» WHAT IS NEEDED:
Leaving pictures aside, set down each line exactly, from the first line of the data to the line with "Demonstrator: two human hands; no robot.", both included.
•••••
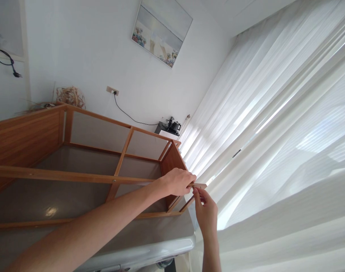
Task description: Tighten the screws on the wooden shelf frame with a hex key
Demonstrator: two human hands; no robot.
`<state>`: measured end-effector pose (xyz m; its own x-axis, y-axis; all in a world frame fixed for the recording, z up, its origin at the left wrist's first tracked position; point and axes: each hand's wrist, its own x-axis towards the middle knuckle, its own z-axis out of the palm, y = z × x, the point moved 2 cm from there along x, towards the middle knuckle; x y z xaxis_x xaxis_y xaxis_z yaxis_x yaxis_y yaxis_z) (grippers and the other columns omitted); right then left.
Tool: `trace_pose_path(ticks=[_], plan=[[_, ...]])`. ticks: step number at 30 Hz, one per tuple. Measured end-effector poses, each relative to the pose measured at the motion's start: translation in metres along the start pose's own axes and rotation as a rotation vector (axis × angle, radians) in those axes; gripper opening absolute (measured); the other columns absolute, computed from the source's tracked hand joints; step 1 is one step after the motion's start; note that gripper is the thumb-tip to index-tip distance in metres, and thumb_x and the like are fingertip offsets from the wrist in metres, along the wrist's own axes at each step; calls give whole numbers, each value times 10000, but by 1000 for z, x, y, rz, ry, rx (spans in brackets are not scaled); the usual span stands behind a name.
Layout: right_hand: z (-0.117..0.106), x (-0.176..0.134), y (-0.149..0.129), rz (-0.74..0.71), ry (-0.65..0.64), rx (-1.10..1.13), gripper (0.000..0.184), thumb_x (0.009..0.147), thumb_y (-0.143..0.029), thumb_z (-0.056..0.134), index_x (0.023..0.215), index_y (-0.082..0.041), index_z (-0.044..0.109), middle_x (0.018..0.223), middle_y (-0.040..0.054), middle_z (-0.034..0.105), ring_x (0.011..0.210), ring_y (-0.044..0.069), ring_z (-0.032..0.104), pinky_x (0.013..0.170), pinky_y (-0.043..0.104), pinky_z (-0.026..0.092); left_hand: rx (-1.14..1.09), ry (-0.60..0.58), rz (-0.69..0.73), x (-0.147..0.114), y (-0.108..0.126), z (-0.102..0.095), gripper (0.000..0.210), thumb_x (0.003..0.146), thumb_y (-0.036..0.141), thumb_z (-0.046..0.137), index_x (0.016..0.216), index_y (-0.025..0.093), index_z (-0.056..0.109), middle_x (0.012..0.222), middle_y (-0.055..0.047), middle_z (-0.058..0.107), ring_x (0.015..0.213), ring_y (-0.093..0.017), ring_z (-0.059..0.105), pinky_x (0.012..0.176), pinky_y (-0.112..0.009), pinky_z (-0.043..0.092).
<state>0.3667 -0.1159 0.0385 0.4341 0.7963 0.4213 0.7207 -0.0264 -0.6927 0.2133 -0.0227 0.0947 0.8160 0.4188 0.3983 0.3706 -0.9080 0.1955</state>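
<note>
A large brown wooden furniture frame [124, 151] stands in front of me, with long rails, crossbars and solid end panels. My left hand [178, 181] reaches across to its right end, closed with the fingers wrapped over the end of the upper near rail [84, 176]. Just below and to the right, my right hand [205, 209] pinches at the underside of the same corner, beside the short wooden end piece [200, 186]. Whatever lies between the right fingertips is too small to make out. A right end panel [174, 162] stands behind my left hand.
White curtains [274, 143] hang close along the right. Behind the frame, a small cabinet [168, 132] carries a black kettle [176, 126]. A cord runs to a wall outlet [112, 90]. Dried plant material [72, 96] sits at the far left corner. A white rounded edge [149, 249] runs below.
</note>
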Motion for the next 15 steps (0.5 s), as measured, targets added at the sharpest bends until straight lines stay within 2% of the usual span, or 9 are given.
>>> trace_pose_path(ticks=[7, 15], plan=[[-4, 3, -6, 43, -32, 36, 468, 872, -627, 537, 983, -221, 743, 930, 51, 755, 801, 220, 669, 740, 312, 508, 25, 26, 44, 0, 1, -1, 64, 882, 243, 556, 906, 201, 598, 1054, -52, 672, 887, -216, 683, 687, -319, 529], [-5, 5, -6, 18, -38, 148, 452, 852, -597, 593, 957, -190, 758, 881, 62, 757, 769, 208, 671, 731, 299, 509, 115, 52, 53, 4, 6, 2, 111, 905, 280, 549, 933, 197, 618, 988, -56, 668, 896, -230, 667, 708, -322, 527]])
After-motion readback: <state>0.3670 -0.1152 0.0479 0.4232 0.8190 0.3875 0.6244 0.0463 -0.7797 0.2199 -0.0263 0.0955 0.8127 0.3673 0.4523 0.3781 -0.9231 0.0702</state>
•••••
» RESULT FOR THIS TASK:
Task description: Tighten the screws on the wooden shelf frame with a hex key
Demonstrator: two human hands; no robot.

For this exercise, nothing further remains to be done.